Feel like you don’t belong? You’re not alone. The world has never been more connected, yet people feel—and are—lonelier than ever. Whether we feel unworthy, alienated, or anxious about our place in the world, the absence of belonging is the great silent wound of our times.
Join award-winning author, teacher, and dreamworker Toko-pa Turner and licensed psychotherapist and CIIS Faculty Rachael Vaughan for a nourishing conversation about what it means to belong. Sometimes called a Midwife of the Psyche, Toko-pa's work focuses on restoring the feminine, reconciling paradox, and facilitating grief and ritual practice.

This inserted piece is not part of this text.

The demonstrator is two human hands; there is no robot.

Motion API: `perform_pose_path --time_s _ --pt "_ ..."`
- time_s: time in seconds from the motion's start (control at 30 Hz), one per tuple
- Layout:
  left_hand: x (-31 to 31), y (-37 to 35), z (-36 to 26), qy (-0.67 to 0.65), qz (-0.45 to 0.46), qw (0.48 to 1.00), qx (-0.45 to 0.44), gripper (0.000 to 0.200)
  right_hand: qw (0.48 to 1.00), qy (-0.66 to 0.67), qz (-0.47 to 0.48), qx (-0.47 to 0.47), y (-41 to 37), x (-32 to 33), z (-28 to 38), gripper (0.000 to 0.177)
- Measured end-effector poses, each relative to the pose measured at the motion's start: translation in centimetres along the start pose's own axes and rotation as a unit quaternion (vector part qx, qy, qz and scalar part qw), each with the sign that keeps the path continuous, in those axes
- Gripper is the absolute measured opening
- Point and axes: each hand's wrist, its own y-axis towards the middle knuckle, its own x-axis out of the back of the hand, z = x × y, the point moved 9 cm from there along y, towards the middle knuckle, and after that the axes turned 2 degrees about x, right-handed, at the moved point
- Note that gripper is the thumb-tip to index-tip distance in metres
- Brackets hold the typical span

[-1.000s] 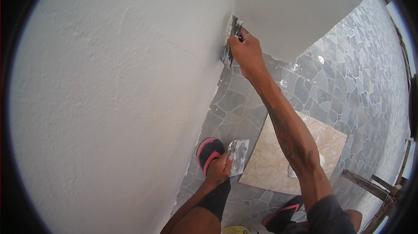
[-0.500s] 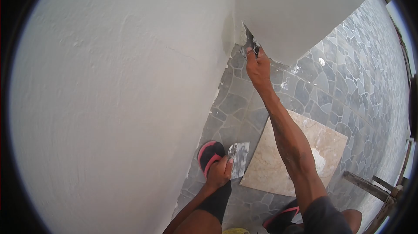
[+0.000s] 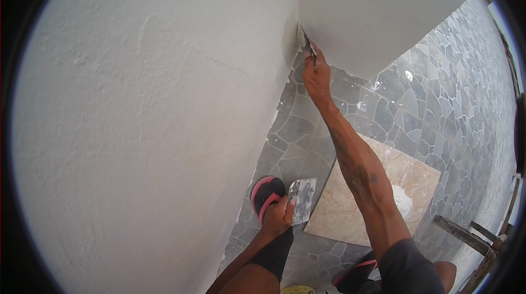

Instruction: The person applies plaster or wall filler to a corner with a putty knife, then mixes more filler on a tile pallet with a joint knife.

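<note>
My right hand (image 3: 316, 76) reaches forward and grips a putty knife (image 3: 306, 42), whose blade is pressed edge-on into the corner where two white walls (image 3: 164, 119) meet, low near the floor. My left hand (image 3: 278, 215) hangs by my knee and holds a second, wider putty knife (image 3: 302, 200) smeared with white filler, its blade pointing up and clear of the wall.
A beige marble tile (image 3: 378, 195) with a blob of white filler (image 3: 402, 200) lies on the grey stone-pattern floor (image 3: 438, 102). My feet wear black and pink sandals (image 3: 265, 194). Wooden pieces (image 3: 466, 234) lie at the right. White splashes dot the floor by the wall base.
My right hand turned the knife from flat against the left wall to edge-on in the corner and shifted slightly right. The left hand stayed where it was.
</note>
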Motion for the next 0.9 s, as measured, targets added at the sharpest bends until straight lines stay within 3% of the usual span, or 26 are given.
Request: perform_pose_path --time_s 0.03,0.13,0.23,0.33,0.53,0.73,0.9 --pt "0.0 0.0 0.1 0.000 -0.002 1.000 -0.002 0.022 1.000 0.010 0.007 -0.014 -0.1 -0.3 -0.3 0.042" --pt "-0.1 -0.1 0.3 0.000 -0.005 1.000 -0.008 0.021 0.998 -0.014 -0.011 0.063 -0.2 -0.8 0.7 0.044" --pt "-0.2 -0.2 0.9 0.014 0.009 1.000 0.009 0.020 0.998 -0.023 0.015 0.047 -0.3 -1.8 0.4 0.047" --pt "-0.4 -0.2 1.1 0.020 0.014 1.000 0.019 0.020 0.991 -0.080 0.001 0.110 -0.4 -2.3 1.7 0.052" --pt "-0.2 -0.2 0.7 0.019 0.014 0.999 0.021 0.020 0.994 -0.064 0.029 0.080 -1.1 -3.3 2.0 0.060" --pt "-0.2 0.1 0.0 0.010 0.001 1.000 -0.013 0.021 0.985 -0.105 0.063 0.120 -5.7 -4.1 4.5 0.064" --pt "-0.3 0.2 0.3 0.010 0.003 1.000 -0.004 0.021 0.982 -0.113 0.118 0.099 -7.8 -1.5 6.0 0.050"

Most people think of belonging as a mythical place, and they spend a lifetime searching for it in vain. Toko-pa asks, what if belonging isn’t a place at all? What if it’s a skill that has just been lost or forgotten? Toko-pa shares practices to heal our wounds and restore true belonging to our lives and to the world.

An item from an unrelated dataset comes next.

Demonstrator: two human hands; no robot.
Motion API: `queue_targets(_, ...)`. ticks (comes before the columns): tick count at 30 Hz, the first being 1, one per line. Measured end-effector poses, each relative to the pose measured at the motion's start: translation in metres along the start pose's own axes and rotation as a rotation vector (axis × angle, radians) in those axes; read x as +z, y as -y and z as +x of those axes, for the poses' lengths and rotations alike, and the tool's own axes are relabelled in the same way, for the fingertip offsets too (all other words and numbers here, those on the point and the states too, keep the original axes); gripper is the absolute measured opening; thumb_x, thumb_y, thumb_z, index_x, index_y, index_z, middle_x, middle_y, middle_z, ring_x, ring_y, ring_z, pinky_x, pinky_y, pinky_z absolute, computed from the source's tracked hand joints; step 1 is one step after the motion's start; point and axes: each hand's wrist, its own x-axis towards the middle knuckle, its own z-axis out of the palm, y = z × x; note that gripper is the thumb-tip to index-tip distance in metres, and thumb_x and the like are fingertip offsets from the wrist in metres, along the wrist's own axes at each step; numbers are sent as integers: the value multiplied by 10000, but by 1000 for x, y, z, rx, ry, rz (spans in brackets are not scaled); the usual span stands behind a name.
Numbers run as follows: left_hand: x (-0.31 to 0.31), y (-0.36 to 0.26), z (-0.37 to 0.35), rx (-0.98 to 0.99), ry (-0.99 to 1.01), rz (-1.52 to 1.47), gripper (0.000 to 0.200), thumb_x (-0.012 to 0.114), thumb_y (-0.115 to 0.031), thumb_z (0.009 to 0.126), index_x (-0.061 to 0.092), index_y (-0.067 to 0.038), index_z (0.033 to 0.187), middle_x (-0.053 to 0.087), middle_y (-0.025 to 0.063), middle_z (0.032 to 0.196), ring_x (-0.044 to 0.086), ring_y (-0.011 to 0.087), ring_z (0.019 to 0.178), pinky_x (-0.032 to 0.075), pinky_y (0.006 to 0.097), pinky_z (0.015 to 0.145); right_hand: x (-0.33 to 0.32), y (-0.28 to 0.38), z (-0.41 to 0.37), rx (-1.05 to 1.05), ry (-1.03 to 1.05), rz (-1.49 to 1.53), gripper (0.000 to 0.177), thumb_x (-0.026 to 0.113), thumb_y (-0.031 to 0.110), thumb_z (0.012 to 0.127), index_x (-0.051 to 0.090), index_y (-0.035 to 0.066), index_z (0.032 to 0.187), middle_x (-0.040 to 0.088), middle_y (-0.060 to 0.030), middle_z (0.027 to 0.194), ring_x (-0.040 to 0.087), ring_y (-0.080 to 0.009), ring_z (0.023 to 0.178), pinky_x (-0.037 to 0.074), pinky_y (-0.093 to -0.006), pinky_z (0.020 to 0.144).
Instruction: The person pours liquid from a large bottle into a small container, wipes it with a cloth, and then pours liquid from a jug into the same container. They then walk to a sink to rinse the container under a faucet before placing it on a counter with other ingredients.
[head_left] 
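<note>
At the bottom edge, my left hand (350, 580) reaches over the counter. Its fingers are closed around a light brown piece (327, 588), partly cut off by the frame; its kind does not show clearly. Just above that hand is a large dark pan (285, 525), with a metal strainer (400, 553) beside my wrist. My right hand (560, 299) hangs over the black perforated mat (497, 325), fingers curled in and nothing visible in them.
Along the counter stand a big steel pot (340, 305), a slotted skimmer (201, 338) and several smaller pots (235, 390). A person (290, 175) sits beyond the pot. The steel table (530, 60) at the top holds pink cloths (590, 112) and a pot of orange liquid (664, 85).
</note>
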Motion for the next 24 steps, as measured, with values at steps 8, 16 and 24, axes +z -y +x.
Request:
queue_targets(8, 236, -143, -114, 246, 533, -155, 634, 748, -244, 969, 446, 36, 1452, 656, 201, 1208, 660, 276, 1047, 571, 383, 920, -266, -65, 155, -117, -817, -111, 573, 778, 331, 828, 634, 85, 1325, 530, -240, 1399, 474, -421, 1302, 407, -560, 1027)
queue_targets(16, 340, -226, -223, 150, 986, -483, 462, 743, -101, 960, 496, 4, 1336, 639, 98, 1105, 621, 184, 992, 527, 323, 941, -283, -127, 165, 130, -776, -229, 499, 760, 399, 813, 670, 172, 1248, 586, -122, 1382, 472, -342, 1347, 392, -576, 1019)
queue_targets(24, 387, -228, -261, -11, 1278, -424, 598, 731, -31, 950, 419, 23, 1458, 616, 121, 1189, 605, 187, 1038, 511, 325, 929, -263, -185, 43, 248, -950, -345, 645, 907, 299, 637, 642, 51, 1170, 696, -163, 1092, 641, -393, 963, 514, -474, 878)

This event is hosted live online. Instructions on how to join will be emailed to you shortly before the event. If you need to request accessibility accommodations, please email publicprograms@ciis.edu at least one week prior to the event. For more information click here.
Toko-pa Turner is an award-winning author, teacher and dreamworker. Blending the mystical tradition of Sufism in which she was raised with a Jungian approach to dreamwork, she founded the Dream School in 2001 from which thousands of students have since graduated.

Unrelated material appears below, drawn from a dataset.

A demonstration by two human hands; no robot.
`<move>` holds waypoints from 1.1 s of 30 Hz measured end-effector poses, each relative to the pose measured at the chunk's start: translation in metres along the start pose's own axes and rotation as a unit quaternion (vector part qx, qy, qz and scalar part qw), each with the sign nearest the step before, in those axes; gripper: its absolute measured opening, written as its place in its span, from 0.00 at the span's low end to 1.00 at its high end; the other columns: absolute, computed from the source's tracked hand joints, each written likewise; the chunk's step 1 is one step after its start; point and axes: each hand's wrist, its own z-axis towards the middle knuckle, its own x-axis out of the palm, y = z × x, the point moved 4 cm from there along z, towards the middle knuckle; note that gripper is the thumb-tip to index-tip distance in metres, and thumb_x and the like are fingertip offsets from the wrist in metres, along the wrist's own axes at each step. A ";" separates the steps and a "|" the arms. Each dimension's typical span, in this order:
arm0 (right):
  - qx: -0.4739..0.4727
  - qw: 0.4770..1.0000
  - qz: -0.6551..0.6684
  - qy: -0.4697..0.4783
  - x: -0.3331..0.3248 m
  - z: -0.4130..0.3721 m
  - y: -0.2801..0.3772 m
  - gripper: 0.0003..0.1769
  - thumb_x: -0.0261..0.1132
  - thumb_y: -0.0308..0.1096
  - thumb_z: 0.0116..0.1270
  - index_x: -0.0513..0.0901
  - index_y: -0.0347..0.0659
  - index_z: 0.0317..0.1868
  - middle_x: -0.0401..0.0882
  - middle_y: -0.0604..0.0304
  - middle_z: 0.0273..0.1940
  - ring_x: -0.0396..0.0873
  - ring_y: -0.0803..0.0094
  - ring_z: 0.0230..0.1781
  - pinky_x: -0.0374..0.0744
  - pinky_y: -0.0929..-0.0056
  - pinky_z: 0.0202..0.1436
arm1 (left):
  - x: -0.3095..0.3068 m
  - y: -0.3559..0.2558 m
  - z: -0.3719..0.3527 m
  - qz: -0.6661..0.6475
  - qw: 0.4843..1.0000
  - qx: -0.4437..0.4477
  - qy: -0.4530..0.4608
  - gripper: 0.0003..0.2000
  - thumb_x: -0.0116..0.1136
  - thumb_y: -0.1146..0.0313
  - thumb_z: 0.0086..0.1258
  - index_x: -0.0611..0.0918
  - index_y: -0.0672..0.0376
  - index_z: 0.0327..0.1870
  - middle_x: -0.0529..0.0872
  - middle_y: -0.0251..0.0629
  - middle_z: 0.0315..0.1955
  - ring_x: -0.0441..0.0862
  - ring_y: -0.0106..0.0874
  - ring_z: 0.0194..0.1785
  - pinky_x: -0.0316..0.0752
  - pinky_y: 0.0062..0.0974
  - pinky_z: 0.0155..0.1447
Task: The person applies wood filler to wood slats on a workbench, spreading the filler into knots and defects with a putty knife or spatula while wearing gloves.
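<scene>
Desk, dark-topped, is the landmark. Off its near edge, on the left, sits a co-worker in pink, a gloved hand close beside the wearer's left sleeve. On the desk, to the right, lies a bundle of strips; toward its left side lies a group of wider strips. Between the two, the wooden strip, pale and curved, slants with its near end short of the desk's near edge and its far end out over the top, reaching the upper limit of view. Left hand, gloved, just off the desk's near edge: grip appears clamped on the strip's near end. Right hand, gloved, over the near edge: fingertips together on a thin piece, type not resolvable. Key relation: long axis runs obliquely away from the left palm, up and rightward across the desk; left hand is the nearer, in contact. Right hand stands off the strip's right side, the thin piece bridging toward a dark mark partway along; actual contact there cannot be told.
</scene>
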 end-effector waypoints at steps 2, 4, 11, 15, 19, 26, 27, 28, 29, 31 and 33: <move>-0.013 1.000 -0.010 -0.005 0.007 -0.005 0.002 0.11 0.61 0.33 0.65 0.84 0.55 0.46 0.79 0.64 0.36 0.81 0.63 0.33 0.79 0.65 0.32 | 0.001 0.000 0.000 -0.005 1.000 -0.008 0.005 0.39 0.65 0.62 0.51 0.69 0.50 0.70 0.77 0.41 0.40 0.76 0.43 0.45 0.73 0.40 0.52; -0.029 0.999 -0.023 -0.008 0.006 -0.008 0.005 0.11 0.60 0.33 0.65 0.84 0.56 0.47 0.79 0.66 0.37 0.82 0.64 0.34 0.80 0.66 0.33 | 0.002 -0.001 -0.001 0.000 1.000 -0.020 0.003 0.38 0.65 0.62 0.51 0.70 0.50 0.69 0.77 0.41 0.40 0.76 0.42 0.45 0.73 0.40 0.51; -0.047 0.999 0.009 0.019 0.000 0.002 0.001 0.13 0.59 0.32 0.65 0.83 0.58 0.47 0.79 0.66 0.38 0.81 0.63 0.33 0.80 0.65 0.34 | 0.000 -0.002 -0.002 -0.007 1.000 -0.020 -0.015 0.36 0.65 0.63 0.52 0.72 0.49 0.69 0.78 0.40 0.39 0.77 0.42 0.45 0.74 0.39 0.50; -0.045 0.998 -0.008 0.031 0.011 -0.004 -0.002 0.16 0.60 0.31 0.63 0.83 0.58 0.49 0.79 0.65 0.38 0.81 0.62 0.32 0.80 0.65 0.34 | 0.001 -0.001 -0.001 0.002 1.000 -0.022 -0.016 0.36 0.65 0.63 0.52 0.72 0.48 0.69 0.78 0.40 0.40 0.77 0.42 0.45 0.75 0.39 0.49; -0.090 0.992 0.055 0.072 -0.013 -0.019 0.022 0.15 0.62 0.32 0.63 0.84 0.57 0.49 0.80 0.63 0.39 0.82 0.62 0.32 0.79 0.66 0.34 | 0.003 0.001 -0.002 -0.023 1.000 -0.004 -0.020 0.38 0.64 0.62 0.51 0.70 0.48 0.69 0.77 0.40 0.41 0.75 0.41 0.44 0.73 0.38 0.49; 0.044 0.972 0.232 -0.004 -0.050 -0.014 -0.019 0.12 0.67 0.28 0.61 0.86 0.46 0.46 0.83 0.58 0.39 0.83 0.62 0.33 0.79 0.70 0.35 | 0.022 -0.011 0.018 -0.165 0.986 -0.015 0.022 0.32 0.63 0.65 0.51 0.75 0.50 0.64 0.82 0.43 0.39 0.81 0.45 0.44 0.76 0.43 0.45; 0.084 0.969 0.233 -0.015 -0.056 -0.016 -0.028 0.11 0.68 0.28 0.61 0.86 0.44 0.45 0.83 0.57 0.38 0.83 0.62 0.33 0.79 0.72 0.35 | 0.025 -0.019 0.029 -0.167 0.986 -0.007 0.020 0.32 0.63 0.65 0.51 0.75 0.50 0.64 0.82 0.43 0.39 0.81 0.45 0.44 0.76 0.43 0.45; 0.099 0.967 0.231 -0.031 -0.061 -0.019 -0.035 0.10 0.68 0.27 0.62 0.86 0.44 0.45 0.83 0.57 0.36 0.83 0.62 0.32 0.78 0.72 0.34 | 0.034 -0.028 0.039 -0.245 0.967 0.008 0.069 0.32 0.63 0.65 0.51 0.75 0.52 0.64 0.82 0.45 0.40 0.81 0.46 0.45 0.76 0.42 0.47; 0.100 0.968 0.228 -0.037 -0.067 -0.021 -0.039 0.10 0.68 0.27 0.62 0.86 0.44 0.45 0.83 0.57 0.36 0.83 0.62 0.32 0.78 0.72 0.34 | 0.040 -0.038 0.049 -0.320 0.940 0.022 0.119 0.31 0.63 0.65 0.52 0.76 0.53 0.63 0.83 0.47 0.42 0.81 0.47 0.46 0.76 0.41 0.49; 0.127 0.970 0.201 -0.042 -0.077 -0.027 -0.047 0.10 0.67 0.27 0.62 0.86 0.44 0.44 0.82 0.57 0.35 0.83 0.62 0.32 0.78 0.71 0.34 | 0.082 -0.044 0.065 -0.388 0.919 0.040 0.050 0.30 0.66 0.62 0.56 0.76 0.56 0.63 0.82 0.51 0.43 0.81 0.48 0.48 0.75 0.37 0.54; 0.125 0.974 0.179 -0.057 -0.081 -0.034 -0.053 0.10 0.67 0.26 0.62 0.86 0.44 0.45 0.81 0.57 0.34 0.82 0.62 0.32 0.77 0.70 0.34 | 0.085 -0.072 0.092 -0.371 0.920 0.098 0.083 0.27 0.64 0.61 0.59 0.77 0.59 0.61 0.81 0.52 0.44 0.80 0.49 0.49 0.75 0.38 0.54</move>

Toko-pa has been interviewed by CNN News and BBC Radio and has a community of over 100,000 online readers. She is the author of the bestselling book, Belonging: Remembering Ourselves Home, which explores the themes of exile and the search for belonging. Belonging won the prestigious 2017 Gold Nautilus Award for its contribution to the field of Personal Growth, the 2018 Gold Readers’ Favourite Award, and the 2018 Silver IPPY Award.
Sometimes called a Midwife of the Psyche, Toko-pa’s work focuses on restoring the feminine, reconciling paradox, and facilitating grief and ritual practice.
Rachael Vaughan, MFT, is a licensed psychotherapist, clinical supervisor, T-Group facilitator, trainer, and graduate school professor. She holds an MA in Depth Psychology from Pacifica Graduate Institute, California, as well as an MA in Linguistics from the University of Edinburgh, Scotland. She has studied at the C.G. Jung Institute of San Francisco.
Born in Asia and raised primarily in Europe, Rachael has a lifelong, passionate interest in issues of culture, identity and inclusion. She has a bilingual therapy practice in San Francisco and Marin county, seeing clients in English and French. She writes the Ethnopsychology Blog, and has studied French approaches to psychotherapy, such as ethnopsychiatry and genealogical psychology. Her teaching is informed by multiple cultural perspectives, as well as post-colonial and feminist theory.
Rachael’s interest in culture, politics, and group dynamics led her to train in T-Group facilitation and organizational dynamics at the Stanford Graduate School of Business. Corporate bullying, the trauma of work, and issues of psychological colonization are an area of interest and engagement for her, and she works daily with issues of oppression and liberation with clients in her practice.
For Rachael, passionate engagement with both the political and the depth-psychological is no contradiction. The motto of her alma mater isanimae mundi colendae gratia: “for the sake of tending the soul of the world”. Surely to tend the soul of the world must involve integrating the two.
As a Jungian-oriented therapist, Rachael frequently works with dreams as a window to the personal and collective psyche. She has studied advanced dreamwork with Dr Stephen Aizenstat, and teaches dreamwork at several Bay Area psychotherapy training institutes. She is particularly interested in the somatics of dreaming, and in how symbol, metaphor and movement mediate between implicit and explicit memory. Rachael has a ten-year dance and authentic movement practice, and she is currently studying Somatic Experiencing.
Rachael also holds a Permaculture Design Certificate and has an active interest in eco-psychology, grounded in gardening, nature art and rural life. She is a member of the Shambhala lineage of Tibetan Buddhism.